Ciascuno di questi bonus è nato con un duplice obiettivo politico: far ripartire l’edilizia unendo una componente di “utilità sociale” che giustifica il contributo pubblico. E così l’ecobonus è motivato dall’efficienza energetica, il sismabonus dalla sicurezza sismica, il bonus facciate di Franceschini invece da una questione di pura estetica, per la quale abbiamo pagato il 90% dei lavori di abbellimento delle facciate con tinteggiature e cornicette.

Questi obiettivi politici sono sistematicamente stati mancati: in 15 anni gli investimenti con bonus edilizi sono stati irrisori, l’industria delle costruzioni è rimasta in un limbo tra la vita e la morte, e il contributo dato alla riqualificazione energetica, sismica ed energetica del patrimonio edilizio è vicino allo zero. È proprio per questo motivo che il Movimento 5 Stelle ha escogitato il Superbonus 110% nel suo Decreto Rilancio all’indomani della prima ondata pandemica.

Il provvedimento è stato dirompente: i cittadini, appreso che lo Stato avrebbe coperto l’intero importo dei lavori, non hanno esitato a cercare tecnici e imprese in grado di districarsi nel complesso impianto normativo del Superbonus. In due anni, lo Stato italiano si è impegnato economicamente per circa 60 miliardi di euro, una cifra pari a 2-3 finanziarie di medie dimensioni, e questo nonostante il sistema dei crediti di imposta abbia subito pesanti rallentamenti e blocchi ogni due mesi.

Tralasciando le questioni che hanno causato il tracollo del Superbonus, su cui pure ci sarebbe da ridere, proviamo a descrivere i motivi per cui questo provvedimento rappresenta la morte economica del Paese, almeno da un punto di vista liberale.

Ronald Reagan recitava una simpatica massima: “Se un’industria si muove tassala, se continua a muoversi regolamentala, se smette di muoversi sussidiala”.

L’industria delle costruzioni in Italia vive di sussidi statali da 15 anni, e l’unica soluzione che la politica è stata in grado di trovare consiste nell’aumentare la quota di incentivi in carico allo Stato. Nessuna parte politica, a destra e a sinistra, è in grado di esprimere un pensiero volto alla liberalizzazione del settore delle costruzioni, pesantemente condizionato da un apparato normativo mastodontico.

Le norme urbanistiche che oggi regolano la produzione edilizia sono state concepite negli anni ‘60, un periodo di boom demografico, economico ed urbano, ed erano volte a disciplinare il mercato, calmierando la speculazione edilizia. Oggi che viviamo in un periodo di stagnazione economica, quelle stesse norme stanno deprimendo ulteriormente la produzione edilizia.

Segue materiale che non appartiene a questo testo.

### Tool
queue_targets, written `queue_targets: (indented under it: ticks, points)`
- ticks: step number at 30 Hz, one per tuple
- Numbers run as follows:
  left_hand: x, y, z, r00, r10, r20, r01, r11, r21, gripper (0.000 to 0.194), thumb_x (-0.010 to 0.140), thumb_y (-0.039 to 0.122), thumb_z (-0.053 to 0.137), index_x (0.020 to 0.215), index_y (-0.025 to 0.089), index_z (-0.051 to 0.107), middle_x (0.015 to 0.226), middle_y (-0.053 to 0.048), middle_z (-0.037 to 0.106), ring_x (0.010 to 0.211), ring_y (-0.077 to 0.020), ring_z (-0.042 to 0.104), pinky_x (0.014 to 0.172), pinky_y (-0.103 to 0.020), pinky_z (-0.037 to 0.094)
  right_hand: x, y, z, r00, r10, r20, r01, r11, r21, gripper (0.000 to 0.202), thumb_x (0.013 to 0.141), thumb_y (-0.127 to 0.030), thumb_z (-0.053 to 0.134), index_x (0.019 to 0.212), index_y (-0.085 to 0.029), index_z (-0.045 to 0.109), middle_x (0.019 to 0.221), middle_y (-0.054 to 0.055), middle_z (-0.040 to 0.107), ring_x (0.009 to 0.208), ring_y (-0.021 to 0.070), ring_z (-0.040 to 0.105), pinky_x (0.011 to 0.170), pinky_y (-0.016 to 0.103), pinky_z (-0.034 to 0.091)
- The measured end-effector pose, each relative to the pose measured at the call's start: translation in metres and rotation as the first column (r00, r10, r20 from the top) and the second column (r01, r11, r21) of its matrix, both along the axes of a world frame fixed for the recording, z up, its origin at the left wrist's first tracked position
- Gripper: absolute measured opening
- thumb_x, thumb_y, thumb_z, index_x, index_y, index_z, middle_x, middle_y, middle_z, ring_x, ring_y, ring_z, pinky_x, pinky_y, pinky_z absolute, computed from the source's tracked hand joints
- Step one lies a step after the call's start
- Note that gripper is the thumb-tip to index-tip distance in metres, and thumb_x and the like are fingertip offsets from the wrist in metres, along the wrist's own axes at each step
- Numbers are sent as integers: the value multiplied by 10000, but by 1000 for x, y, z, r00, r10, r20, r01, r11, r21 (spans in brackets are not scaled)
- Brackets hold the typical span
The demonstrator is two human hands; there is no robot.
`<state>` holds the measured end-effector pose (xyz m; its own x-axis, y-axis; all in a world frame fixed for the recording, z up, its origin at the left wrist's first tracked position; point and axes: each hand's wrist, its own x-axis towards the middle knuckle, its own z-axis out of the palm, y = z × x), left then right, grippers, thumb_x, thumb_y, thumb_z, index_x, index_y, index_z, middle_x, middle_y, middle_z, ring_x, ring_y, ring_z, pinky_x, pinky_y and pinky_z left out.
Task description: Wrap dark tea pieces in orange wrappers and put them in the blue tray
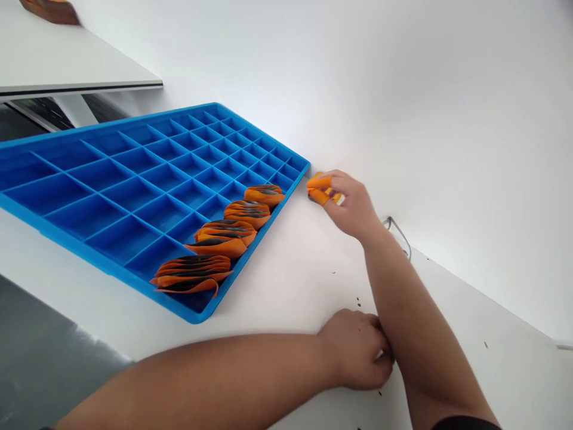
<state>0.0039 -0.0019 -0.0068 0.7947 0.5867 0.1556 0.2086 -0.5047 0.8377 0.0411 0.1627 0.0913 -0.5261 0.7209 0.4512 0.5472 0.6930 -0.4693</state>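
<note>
My right hand (350,206) is raised just off the tray's right-hand corner, thumb and fingers drawn together in a pinch. Orange and yellow coverings, like finger cots, show on its fingertips; what lies between them, if anything, is too small to make out. Low over the white table, my left hand (357,349) is curled closed beside the right forearm, its fingertips hidden. A blue compartment tray (206,307) stands to the left of both hands. Along its near right side, several compartments hold bundles of thin orange and black pieces (194,275), standing on edge and fanned out.
A white wall (403,89) rises behind the table (286,269). Small dark specks (359,301) are scattered on the tabletop. A thin cable loop (400,233) lies by the wall behind my right wrist. At upper left, a white shelf (67,54) carries a brownish-orange object (54,12).
</note>
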Motion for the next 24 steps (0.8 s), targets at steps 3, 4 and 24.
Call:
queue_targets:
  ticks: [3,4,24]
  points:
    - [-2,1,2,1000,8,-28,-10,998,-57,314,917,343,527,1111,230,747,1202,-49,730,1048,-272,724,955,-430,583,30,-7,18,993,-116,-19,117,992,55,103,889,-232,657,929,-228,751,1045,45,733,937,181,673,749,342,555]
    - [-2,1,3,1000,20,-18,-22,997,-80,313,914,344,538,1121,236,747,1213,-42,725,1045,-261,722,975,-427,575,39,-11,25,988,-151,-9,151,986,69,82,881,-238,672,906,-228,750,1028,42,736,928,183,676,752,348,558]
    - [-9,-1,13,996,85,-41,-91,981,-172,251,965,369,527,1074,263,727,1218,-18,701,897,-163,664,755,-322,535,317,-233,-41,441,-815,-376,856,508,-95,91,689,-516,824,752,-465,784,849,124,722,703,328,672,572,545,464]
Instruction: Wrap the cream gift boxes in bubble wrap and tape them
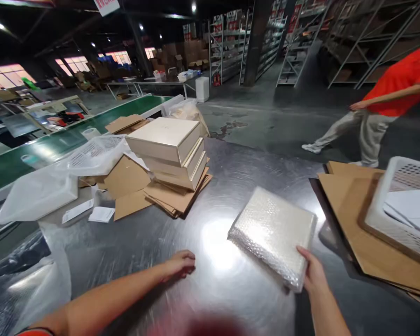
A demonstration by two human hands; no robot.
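Observation:
A flat package in bubble wrap [273,233] is tilted over the metal table [245,163]. My right hand [311,270] grips its lower right corner, thumb on top and the other fingers hidden beneath. My left hand [180,265] is apart from the package, low over the table to its left, with fingers curled and nothing visible in them. Beyond my left hand, several cream boxes [164,135] are stacked on flat brown cardboard [175,196].
At right, a white basket [378,210] with papers rests on cardboard sheets [346,214]. White slips [101,214], opened cardboard [126,177] and plastic-covered baskets [101,151] lie left, beside a green conveyor [126,112]. A person in orange [399,88] walks beyond the table.

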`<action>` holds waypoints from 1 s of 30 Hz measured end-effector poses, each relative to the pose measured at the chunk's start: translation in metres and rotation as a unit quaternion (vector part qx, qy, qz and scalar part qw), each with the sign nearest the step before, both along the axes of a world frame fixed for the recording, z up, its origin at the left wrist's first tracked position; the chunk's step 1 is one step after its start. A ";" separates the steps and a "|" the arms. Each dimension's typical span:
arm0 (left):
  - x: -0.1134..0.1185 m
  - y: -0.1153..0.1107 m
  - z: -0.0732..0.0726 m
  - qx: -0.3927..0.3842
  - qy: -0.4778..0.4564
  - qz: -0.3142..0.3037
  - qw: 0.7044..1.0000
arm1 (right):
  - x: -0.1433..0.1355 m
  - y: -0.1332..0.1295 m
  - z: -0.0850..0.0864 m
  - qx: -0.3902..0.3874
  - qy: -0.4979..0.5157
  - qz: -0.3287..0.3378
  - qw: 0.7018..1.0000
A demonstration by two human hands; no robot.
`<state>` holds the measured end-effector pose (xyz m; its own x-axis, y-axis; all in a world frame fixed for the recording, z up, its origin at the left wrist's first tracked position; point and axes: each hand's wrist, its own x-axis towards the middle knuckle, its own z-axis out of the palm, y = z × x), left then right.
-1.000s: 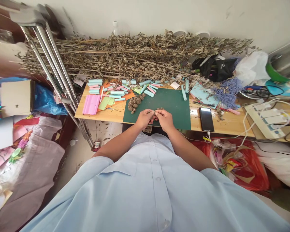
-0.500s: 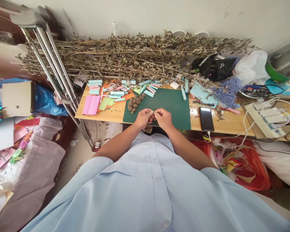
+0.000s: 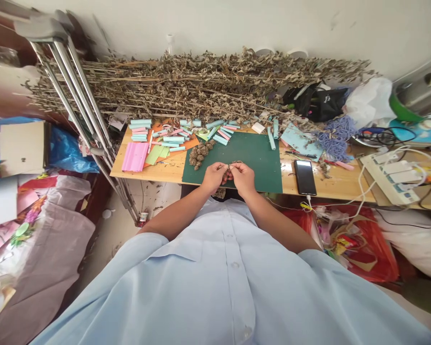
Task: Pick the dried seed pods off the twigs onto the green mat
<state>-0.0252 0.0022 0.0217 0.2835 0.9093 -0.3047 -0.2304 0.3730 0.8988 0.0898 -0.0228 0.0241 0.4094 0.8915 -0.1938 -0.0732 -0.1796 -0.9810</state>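
Note:
Near the front edge of a green cutting mat, my left hand and my right hand meet with their fingertips almost touching. Both are closed in a pinch on a small bit of brownish dried plant, partly hidden by the fingers. Behind my right fingertips, some dried plant crumbs show on the mat. Just left of my left hand lies a heap of round brown dried-plant clumps. Rolled blue and pink paper tubes lie beyond that heap.
Long dried plant stalks are piled along the wall. A phone on a cable, blue-violet cord and a power strip lie to the right. Metal crutches lean at the left. Pink paper rests on the wooden table.
The fingertips have shifted slightly against each other around the plant bit. The whole view has moved a little; the heap and tubes stay in place.

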 end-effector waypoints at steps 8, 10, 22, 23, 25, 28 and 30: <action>0.002 -0.004 -0.001 0.058 0.065 -0.006 0.996 | 0.006 -0.001 -0.005 -0.004 -0.069 0.016 0.998; 0.002 -0.005 0.000 0.049 0.064 0.000 0.997 | 0.008 -0.002 -0.003 -0.001 -0.079 0.034 0.996; -0.001 -0.002 0.004 -0.028 0.023 -0.006 0.999 | 0.026 -0.010 0.007 0.142 -0.419 0.170 0.881; -0.001 -0.002 0.005 -0.028 0.023 -0.007 0.999 | 0.025 -0.009 0.006 0.145 -0.433 0.174 0.872; 0.000 -0.002 0.005 -0.027 0.027 -0.009 0.999 | 0.024 -0.008 0.007 0.142 -0.457 0.178 0.860; 0.000 -0.003 0.005 -0.020 0.025 -0.010 0.999 | 0.021 -0.006 0.011 0.123 -0.461 0.169 0.863; 0.001 -0.003 0.005 -0.019 0.021 -0.008 1.000 | 0.021 -0.004 0.013 0.105 -0.428 0.153 0.885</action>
<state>-0.0245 -0.0009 0.0265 0.2847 0.8922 -0.3506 -0.1854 0.4101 0.8930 0.1106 -0.0266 0.0371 0.0599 0.9656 0.2530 0.7325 0.1297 -0.6683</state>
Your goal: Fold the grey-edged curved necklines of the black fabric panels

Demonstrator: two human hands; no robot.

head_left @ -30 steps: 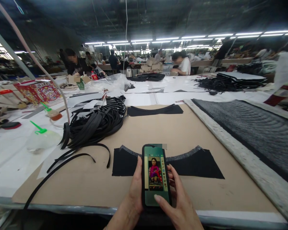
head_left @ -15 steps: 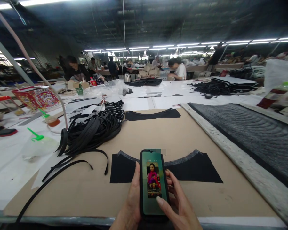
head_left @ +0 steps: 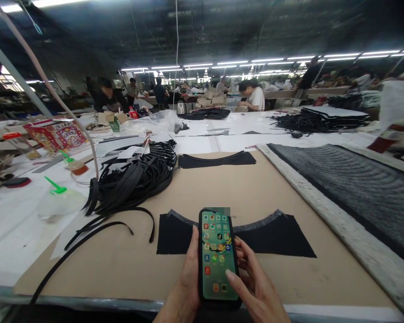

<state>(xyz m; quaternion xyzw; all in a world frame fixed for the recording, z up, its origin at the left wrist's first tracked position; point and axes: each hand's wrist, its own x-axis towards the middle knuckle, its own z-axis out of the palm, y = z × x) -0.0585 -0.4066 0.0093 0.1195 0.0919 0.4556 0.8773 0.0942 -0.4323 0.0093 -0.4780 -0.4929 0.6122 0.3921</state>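
Observation:
A black-cased smartphone [head_left: 218, 264] stands nearly upright between my two hands, its lit screen full of app icons. My left hand [head_left: 187, 273] closes along its left side. On the other side my right hand [head_left: 256, 280] grips the edge with curled fingers, the thumb over the lower right of the screen. Behind the phone a black curved fabric piece [head_left: 276, 237] with a grey speckled strip along its curve lies on the tan board [head_left: 121, 273]; the phone hides its middle. Farther back on the board is a second black curved piece [head_left: 217, 160].
A heap of black straps [head_left: 134, 179] lies at the left, some ends trailing over the board. Beyond it are a green-nozzled bottle [head_left: 59, 199] and a red patterned box [head_left: 57, 137]. At the right rests a grey fabric-topped panel [head_left: 350, 188]. Co-workers are at far tables.
The phone's screen has switched from a shrunken picture of a person to the page of app icons. Both hands keep their hold; the view has shifted slightly.

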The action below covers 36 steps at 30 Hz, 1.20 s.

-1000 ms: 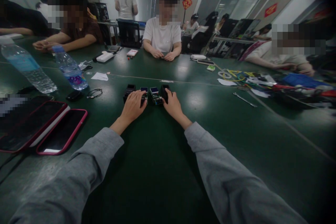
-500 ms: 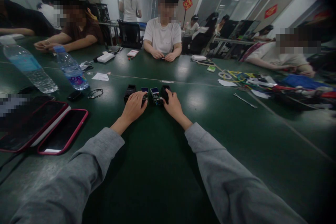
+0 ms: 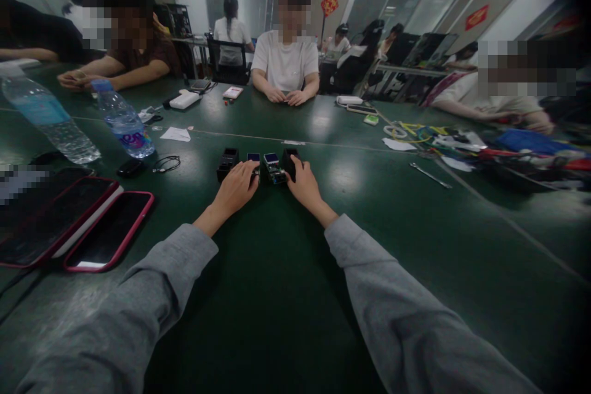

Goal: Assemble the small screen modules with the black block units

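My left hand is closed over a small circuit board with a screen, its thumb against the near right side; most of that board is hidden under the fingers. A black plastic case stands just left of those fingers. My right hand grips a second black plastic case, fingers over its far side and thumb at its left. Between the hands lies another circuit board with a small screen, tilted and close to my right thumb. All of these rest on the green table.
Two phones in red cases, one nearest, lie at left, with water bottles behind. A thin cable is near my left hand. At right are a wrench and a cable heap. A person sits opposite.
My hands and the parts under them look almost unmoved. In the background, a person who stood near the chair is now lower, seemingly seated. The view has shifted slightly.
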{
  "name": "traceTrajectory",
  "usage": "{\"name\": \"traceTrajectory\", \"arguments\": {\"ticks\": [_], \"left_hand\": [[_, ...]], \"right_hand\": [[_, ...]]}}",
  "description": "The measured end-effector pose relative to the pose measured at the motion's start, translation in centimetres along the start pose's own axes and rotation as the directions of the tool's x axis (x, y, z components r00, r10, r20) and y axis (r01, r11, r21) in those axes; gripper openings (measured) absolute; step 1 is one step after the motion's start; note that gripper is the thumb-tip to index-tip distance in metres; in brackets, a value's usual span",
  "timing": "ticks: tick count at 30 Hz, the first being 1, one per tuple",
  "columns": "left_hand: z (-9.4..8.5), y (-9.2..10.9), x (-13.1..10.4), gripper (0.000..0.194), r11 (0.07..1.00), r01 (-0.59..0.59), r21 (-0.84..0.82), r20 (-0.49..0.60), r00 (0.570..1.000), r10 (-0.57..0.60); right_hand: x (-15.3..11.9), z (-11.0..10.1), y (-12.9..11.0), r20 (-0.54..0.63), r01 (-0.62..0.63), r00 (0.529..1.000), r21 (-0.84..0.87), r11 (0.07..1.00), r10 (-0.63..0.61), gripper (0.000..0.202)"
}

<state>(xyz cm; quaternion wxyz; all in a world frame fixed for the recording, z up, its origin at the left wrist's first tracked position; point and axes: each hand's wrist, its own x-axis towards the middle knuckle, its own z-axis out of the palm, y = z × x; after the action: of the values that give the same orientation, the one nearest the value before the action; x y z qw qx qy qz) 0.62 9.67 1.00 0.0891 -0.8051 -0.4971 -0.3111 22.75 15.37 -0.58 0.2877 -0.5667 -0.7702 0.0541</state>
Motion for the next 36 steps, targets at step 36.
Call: {"name": "traceTrajectory", "arguments": {"ticks": [36], "left_hand": [[-1.2, 0.8, -0.2, 0.028, 0.996, 0.078, 0.031, -0.095, 0.993, -0.075]], "right_hand": [[0.1, 0.3, 0.3, -0.014, 0.011, 1.000, -0.030, 0.999, -0.011, 0.058]]}}
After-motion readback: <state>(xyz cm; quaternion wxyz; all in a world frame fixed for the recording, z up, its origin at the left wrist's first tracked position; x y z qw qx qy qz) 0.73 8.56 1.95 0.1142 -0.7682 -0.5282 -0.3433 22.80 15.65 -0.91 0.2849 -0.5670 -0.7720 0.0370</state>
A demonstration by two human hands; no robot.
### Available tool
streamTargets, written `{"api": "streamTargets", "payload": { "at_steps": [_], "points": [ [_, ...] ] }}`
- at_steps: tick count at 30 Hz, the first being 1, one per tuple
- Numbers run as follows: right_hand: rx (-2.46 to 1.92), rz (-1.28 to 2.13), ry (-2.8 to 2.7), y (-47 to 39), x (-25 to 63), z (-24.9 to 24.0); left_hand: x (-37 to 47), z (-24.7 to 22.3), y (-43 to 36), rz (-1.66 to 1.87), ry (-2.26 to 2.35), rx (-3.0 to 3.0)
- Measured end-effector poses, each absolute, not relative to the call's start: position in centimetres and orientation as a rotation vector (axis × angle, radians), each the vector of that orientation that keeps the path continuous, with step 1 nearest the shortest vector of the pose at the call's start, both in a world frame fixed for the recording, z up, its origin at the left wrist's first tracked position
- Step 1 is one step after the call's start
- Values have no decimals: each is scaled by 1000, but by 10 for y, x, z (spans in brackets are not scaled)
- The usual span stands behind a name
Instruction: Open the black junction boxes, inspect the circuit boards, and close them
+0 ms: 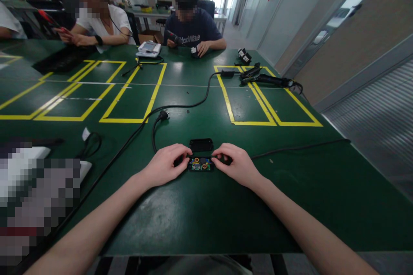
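In front of me a small opened power adapter lies on the green table, its circuit board with copper coils facing up. My left hand is closed in a pinch at the adapter's left end. At the right end, the fingers of my right hand pinch it in the same way. Fingertips hide both ends where the cords join. Just behind the board sits a black casing cover, apart from my hands. A black cord runs off to the right, and a cord with a plug curves behind my left hand.
Yellow tape rectangles mark the table. A long black cable crosses to a black adapter beside a black tool-like device. Blurred items lie at left. Across the table, people handle small devices.
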State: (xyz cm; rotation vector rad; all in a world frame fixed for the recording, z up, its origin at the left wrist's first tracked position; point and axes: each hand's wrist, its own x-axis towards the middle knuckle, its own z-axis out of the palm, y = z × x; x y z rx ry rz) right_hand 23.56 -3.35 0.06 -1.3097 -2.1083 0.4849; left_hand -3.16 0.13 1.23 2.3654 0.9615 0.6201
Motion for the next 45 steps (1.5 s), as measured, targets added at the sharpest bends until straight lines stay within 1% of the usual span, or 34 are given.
{"api": "streamTargets", "payload": {
  "at_steps": [5,10,15,19,25,34,45],
  "points": [
    [-1352,394,-1978,-33,235,-1,-26,8,2,648,1013,2485],
    [-1353,370,-2103,-31,234,-6,-28,8,3,590,990,2578],
    [-1221,502,-2060,-31,235,-5,-30,10,1,528,857,2627],
    [-1232,650,-1935,-29,237,-7,-29,7,1,538,872,2632],
    [-1245,770,-1921,-26,237,-9,-30,6,4,564,848,2691],
    [-1313,785,-1881,-30,233,1,-29,8,2,561,865,2641],
    [-1313,1055,-1577,-32,231,-4,-33,10,3,541,822,2640]
  ]
}}
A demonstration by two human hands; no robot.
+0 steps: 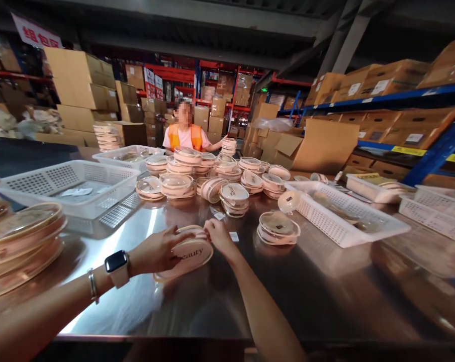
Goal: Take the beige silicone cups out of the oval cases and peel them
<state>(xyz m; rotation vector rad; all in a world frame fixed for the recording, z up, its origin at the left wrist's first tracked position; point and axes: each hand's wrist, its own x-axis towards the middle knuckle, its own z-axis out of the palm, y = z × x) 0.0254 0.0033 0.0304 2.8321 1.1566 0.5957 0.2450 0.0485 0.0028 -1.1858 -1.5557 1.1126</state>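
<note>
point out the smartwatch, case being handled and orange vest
Smartwatch (115, 261): head view, on its dark screen.
Case being handled (193, 255): head view, on its lettered face.
Orange vest (196, 137): head view, on a front panel.

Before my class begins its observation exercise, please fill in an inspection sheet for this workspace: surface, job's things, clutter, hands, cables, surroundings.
Surface: shiny metal table, reflecting light.
Job's things: lettered case at the hands; piled cases beyond.
Clutter: small paper slip near the right hand; white baskets at both sides.
Hands: left hand lies over the lettered case; right hand is at its edge, exact grip unclear.
Cables: nothing seen.
Surroundings: co-worker in orange vest; cardboard boxes; shelves.
</note>
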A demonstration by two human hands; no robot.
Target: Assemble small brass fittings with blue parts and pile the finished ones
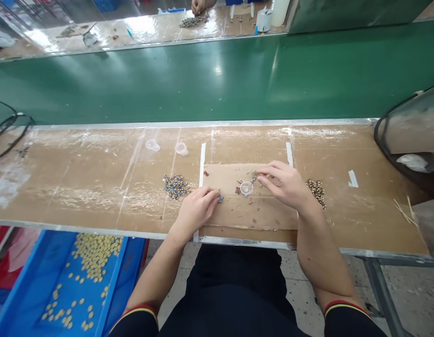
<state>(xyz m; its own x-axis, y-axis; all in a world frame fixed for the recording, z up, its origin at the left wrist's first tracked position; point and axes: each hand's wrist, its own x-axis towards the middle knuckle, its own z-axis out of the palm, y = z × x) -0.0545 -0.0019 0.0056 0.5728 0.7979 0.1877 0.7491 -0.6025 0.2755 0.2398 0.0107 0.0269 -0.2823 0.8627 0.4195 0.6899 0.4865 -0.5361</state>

La mentalità statalista però è così pervasiva che nessuna parte politica è disposta a proporre una deregulation strutturale. Finora hanno giocato sulle percentuali di agevolazione fiscale: togli il 65% e metti il 110%, togli il 110% e metti il 90%. È questo l’apice del pensiero liberale che possiamo aspettarci dalla politica italiana, centrodestra incluso? Si spera di no.

Dal punto di vista dei conti pubblici, effettivamente, lo scenario è inquietante: 60 miliardi di euro spesi per intervenire sul 3% delle abitazioni. E se si prova a misurare l’impatto sulla transizione ecologica ci si rende conto di quanto questo provvedimento sia diventato una macchina brucia-soldi: ipotizzando di aver dimezzato le emissioni CO2 di ogni edificio che ha beneficiato del 110%, e considerato che l’edilizia residenziale conta per il 10% delle emissioni totali dell’Italia, viene fuori che abbiamo complessivamente ridotto le emissioni nazionali circa dello 0,15%. Considerato che l’Italia è responsabile per meno dell’1% delle emissioni a livello globale, si lascia ai lettori il compito di calcolare di quanti gradi abbiamo abbassato le temperature globali spendendo 60 miliardi.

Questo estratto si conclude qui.